— Exercise —
Using the data below, set down every line from the one containing "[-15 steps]" through the one containing "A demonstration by", inclusive and unchanged. Pictures are to be skipped.

— Collected material —
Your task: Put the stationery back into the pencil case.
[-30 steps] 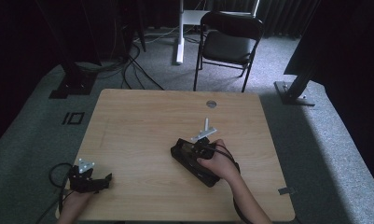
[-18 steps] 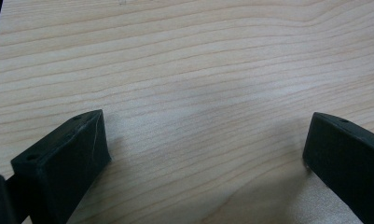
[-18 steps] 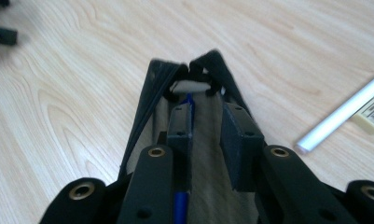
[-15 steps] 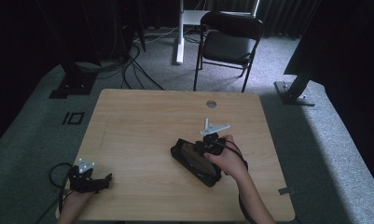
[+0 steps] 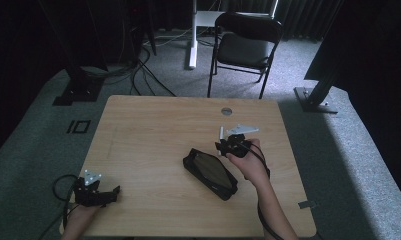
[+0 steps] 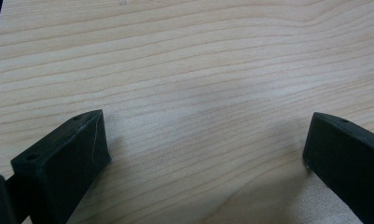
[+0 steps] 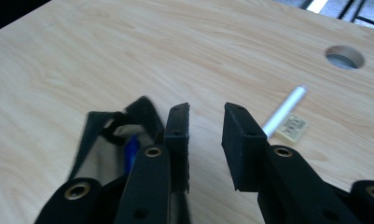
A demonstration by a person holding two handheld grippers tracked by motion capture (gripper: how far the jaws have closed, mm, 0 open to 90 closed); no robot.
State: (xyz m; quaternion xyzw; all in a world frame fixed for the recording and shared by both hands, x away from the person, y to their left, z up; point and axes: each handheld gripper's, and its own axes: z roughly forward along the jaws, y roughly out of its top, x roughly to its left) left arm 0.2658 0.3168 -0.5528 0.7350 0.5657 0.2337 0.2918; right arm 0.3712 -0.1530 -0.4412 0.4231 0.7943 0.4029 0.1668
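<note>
Soft black pouch (image 5: 211,173), maybe fabric, w/ blue pen (image 7: 130,150) inside.

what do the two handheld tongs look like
Both tongs, left and right, are black, each topped by a grey three-cornered plate, with a black cable trailing back along the forearm. The jaws are blocky black bars with flat faces; the right pair shows brass-ringed screw holes. No sleeves are visible on the forearms.

Wooden table (image 5: 153,130) w/ round cable hole (image 7: 344,57) carried a black pouch (image 7: 111,140), lying open left of the right jaws. White stick (image 7: 284,111) & small eraser (image 7: 292,128) lay just right of them, touching each other.
</note>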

— Solution for this exercise —
[-15 steps] 
[+0 steps] 
[+0 steps] 
[+0 steps] 
A demonstration by a person holding two handheld grippers tracked by motion capture (gripper: how far the jaws have closed, mm, 0 open to 90 closed); no robot.

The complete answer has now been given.